La ministre a reconnu que la rédaction de la loi sur ce sujet pouvait légitimement faire naître des craintes de la part des élus, elle a insisté sur l’effort de pédagogie qui devrait être fait sur le sujet. Elle compte entre autre sur les associations d’élus pour faire ce travail d’explication et de pédagogie. La ministre a également évoqué la création d’un guichet unique de la CADA.

 

 

L’APVF évoque la réalité du terrain : celle des villes situées en zones grises et blanches

 

Sur le plan technique, l’APVF a rappelé à la ministre que près de 4000 villes, dont un tiers de petites villes se situent aujourd’hui dans des zones blanches ou grises et qu’il serait par conséquent très difficile pour ces collectivités d’appliquer une politique d’ouverture de leurs données via les outils numériques. L’APVF a proposé que la politique d’ouverture des données applicable aux collectivités se calque la réalité de la couverture réseau du territoire via avec le Plan Très haut débit à l’horizon 2022 dans un souci d’égalité des territoires.

La ministre a reconnu qu’il y avait là un vrai sujet : elle s’est dite prête à étudier toutes les options possibles du point de vue des mutualisations des politiques partenariales intercollectivités pour permettre la publication des données. Le département et/ou la région pourraient mettre en place des plateformes de façon à organiser l’open data des collectivités sur un territoire donné. Selon la ministre, une solution émergera sur ce sujet avec les discussions parlementaires.

 

« Données d’intérêt général » : l’APVF se réjouit d’un basculement réglementaire sur le sujet des DSP

 

Concernant l’ouverture des « données d’intérêt général » dont dispose le texte qui créera l’obligation pour les entreprises privées en délégation de service public (DSP) de fournir « sauf stipulation contraire » à la personne morale de droit public, les données et bases de données collectées ou produites à l’occasion de l’exploitation du service public ; l’APVF, par la voix de Loïc Hervé, s’est dite très favorable à un tel mouvement règlementaire. Cela permettra une meilleure information de certains élus associés à des délégations de service public, une meilleure gouvernance des services et renforcera les DSP.

La ministre a proposé à l’APVF de travailler sur une proposition d’amendement afin de mieux organiser cette transmission des données et des informations entre la personne privée et la collectivité. La ministre a également rappelé que le projet de loi Numérique visait de façon générale à une meilleure fluidité de l’information entre les personnes morales de droit public (administrations, collectivités territoriales, établissements publics etc.) en rappelant que les collectivités pourront désormais recourir au droit opposable prévu par la loi CADA.

 

La question de l’accessibilité des sites et des services

 

En l’état, le projet de loi crée également des obligations à la charge des administrations et notamment des collectivités locales pour développer l’accessibilité des sites internet aux handicapés. Les sites des collectivités devront afficher « une mention visible précisant s’il est ou non conforme aux règles relatives à l’accessibilité́ ». En cas de non-mise en conformité avec ces exigences d’accessibilités, des amendes sont prévues. Le montant de ces amendes sera fixé par décret en Conseil d’Etat, mais il ne pourra excéder 5000 euros.

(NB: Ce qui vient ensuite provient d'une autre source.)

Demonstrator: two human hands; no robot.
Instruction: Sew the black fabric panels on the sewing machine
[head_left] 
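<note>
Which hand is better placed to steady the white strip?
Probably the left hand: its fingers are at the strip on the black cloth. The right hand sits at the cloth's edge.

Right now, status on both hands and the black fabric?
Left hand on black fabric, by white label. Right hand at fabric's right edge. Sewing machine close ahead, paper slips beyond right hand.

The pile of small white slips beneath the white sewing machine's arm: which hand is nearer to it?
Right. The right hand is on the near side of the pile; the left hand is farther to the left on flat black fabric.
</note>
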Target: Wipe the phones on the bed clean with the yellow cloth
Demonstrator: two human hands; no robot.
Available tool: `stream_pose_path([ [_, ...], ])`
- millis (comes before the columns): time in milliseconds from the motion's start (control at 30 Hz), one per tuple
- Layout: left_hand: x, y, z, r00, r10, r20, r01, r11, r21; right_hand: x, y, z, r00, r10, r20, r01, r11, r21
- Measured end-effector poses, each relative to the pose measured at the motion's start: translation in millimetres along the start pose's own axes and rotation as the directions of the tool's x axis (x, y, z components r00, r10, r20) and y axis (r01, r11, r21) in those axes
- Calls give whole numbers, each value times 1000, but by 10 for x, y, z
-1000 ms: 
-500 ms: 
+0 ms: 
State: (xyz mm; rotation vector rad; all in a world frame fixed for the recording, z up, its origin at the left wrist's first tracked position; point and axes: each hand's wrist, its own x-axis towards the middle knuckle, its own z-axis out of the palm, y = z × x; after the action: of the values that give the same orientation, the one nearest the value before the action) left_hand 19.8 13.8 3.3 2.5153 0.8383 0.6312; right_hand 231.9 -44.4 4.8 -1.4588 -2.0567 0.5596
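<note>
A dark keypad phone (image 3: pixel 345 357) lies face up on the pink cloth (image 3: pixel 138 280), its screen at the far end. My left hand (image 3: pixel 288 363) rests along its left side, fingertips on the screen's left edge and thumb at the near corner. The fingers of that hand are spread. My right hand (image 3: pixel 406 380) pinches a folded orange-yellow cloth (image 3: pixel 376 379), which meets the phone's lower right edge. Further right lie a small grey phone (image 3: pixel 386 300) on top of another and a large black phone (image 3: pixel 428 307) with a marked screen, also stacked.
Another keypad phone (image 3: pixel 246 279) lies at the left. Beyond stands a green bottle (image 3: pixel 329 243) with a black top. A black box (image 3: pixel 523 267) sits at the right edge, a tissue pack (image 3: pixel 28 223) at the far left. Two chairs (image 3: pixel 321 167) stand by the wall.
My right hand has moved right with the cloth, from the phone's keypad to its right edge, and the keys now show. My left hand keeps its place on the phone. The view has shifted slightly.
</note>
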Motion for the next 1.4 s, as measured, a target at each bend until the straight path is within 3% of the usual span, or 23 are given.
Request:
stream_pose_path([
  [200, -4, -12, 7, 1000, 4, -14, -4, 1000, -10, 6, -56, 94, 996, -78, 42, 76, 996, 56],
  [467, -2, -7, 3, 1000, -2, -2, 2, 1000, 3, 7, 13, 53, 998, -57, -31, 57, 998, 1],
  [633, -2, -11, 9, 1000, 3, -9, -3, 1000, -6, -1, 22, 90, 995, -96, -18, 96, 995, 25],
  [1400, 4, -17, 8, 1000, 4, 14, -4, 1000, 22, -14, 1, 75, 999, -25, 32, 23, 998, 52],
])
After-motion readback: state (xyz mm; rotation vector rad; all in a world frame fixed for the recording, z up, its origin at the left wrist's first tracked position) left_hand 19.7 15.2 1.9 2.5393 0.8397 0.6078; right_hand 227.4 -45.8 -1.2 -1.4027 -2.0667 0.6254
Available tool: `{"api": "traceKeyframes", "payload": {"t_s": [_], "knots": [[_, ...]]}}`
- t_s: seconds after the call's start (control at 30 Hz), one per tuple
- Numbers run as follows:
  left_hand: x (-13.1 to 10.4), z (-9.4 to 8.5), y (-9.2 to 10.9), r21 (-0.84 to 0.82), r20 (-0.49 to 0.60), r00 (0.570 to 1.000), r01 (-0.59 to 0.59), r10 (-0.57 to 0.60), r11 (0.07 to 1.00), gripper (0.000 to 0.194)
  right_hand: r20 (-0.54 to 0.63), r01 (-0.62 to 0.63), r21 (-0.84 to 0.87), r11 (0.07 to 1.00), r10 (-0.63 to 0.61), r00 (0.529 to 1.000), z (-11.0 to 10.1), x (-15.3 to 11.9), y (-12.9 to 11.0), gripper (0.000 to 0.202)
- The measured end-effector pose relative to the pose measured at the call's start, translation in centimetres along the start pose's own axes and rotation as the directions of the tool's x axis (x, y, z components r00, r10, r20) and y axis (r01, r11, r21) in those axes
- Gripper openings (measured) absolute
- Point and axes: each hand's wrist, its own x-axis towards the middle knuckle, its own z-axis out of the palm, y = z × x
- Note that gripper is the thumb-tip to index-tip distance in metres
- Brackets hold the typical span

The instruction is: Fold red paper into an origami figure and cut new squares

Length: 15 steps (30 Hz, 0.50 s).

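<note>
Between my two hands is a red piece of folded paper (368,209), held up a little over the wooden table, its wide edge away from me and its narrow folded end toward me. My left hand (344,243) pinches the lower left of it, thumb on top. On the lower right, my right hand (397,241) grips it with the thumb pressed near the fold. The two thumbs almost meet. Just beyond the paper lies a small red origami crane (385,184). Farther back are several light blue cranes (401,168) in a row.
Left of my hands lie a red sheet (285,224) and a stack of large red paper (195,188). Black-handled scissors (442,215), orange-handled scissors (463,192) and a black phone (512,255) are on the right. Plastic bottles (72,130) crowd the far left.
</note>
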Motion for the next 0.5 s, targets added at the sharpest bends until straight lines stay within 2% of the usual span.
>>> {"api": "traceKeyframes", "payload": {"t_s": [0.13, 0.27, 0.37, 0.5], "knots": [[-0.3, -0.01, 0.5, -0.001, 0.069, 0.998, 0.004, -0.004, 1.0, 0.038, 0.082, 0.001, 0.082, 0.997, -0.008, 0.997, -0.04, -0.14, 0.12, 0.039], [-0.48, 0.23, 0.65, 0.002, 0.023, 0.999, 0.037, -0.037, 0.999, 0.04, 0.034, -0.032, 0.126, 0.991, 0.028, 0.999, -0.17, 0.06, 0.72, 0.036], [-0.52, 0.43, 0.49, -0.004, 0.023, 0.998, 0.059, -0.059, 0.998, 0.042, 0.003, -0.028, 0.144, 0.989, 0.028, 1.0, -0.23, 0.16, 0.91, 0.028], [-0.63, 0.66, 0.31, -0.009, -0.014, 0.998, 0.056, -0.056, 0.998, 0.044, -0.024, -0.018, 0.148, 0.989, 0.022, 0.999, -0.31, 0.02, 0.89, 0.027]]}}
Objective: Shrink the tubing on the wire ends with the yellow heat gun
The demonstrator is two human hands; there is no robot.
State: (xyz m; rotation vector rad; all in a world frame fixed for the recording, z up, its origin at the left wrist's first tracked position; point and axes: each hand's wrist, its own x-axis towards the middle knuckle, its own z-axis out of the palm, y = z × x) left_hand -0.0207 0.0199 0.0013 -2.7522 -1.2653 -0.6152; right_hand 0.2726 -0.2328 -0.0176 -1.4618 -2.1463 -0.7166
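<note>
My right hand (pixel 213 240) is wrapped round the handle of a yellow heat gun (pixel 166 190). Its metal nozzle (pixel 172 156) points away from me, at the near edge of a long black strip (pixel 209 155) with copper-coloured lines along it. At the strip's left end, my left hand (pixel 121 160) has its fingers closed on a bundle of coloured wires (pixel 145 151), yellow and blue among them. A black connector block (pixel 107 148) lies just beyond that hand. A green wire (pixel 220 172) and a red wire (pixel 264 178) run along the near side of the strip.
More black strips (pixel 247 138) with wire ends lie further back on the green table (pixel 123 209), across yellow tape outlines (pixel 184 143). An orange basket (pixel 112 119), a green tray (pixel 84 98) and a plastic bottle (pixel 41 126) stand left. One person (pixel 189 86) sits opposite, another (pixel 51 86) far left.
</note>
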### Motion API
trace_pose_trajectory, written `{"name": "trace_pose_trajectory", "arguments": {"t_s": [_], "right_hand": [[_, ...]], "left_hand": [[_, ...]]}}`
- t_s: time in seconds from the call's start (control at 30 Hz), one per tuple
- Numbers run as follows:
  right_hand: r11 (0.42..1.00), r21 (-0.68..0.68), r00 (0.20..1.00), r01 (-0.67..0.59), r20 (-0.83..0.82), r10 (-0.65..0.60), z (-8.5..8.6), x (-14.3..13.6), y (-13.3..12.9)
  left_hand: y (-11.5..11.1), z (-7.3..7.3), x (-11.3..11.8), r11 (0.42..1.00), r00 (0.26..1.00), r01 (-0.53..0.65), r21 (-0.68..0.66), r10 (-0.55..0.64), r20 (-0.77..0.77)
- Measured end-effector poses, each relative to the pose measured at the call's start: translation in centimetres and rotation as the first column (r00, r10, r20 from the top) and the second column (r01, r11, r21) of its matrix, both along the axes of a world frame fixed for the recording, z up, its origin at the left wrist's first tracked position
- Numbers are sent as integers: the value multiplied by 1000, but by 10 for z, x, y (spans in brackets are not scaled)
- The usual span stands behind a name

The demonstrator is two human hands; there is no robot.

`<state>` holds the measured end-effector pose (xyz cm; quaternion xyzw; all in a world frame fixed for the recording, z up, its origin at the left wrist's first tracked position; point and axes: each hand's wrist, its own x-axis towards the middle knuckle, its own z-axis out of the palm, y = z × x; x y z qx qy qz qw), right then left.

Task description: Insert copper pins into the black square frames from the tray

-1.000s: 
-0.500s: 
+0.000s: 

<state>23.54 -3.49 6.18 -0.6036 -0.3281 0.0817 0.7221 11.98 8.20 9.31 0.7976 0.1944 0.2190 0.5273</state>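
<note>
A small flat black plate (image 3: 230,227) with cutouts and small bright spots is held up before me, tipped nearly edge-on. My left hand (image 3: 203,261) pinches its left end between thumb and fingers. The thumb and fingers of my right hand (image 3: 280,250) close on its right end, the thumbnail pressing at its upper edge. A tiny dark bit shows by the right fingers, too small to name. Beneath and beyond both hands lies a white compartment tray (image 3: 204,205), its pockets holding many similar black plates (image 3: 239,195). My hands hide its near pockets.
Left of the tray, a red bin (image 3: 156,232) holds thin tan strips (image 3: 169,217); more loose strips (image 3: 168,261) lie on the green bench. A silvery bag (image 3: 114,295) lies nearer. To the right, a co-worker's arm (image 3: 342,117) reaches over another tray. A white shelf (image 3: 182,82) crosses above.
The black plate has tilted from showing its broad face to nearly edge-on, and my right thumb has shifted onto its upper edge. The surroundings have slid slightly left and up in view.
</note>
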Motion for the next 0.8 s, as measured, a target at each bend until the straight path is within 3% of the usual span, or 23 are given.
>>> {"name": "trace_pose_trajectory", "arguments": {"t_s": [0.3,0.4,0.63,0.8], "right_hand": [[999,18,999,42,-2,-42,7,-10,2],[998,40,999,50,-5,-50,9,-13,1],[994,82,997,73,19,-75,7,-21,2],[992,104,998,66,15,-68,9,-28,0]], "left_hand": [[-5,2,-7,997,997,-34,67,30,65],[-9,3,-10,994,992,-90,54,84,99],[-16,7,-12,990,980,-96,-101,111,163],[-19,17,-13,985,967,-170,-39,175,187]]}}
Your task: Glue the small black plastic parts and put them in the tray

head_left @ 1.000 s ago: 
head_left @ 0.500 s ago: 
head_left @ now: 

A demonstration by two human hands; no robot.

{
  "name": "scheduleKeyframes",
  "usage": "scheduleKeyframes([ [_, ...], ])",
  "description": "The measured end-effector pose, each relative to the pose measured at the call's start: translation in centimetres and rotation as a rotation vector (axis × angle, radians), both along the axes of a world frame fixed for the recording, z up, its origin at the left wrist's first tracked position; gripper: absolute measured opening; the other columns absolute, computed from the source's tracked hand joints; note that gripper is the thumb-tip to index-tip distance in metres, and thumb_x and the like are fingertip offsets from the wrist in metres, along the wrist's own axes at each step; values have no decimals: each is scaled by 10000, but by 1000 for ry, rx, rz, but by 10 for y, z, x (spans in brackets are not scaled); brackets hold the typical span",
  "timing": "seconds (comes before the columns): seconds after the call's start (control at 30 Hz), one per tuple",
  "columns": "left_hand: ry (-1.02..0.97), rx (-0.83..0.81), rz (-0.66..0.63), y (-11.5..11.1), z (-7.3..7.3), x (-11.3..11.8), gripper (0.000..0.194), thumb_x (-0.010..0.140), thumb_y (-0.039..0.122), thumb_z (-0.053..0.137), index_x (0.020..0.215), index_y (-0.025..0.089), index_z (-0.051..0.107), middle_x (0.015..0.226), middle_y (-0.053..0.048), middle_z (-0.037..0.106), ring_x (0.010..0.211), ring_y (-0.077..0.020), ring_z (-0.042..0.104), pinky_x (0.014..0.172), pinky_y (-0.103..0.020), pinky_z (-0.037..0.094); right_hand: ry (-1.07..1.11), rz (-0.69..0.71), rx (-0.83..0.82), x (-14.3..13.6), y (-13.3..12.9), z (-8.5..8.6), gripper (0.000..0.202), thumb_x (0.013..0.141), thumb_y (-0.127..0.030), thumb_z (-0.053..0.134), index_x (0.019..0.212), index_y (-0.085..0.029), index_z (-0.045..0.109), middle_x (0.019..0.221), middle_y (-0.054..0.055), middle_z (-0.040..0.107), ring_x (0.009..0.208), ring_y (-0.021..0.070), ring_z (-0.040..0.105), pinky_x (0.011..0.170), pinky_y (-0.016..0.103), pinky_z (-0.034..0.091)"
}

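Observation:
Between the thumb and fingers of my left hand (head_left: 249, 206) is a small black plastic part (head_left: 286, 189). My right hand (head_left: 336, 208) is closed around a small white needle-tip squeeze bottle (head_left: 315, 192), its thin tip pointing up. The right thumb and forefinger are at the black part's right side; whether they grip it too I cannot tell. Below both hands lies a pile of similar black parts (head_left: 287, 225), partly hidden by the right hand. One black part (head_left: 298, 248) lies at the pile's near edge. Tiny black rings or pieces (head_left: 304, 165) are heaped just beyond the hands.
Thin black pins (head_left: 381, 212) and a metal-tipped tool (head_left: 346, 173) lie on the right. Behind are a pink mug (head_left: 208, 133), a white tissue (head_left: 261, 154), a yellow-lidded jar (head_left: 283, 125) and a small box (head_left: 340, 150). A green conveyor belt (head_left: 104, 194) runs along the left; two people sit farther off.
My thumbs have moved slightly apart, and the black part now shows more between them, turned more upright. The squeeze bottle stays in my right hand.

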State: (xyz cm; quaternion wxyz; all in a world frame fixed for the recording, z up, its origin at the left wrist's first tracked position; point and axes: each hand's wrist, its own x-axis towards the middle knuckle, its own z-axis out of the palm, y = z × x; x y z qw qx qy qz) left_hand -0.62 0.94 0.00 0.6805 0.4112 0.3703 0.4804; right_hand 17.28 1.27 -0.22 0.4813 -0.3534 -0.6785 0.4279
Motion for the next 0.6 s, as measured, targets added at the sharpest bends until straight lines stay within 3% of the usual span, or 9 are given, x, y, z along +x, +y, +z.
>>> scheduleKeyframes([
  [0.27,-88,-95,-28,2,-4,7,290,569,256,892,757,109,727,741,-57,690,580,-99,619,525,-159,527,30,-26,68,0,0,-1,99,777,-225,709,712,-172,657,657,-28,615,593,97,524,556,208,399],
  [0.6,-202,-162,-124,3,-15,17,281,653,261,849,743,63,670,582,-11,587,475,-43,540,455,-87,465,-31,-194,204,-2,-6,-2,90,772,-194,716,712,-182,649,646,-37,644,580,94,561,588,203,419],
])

Face aux doutes exprimés par les élus de l’APVF, notamment sur le sujet des sanctions, la ministre s’est montrée rassurante et a affirmé que des solutions concrètes seraient proposées aux collectivités pour l’accessibilité : l’Etat jouera pleinement son rôle de soutien en la matière.

La ministre a également assuré que les sanctions ne seraient appliquées que dans des cas extrêmes et qu’elle comptait sur du mimétisme et de la diffusion de bonnes pratiques entre collectivités pour développer l’accessibilité des sites et des services.

Les élus de l’APVF lui ont rappelé que toutes les villes ne disposaient pas de connexion internet viable, ni de site internet. La ministre a reconnu qu’il y avait là un vrai sujet et a invité les associations d’élus à faire un travail de recensement des villes en question et à les informer des chantiers à engager.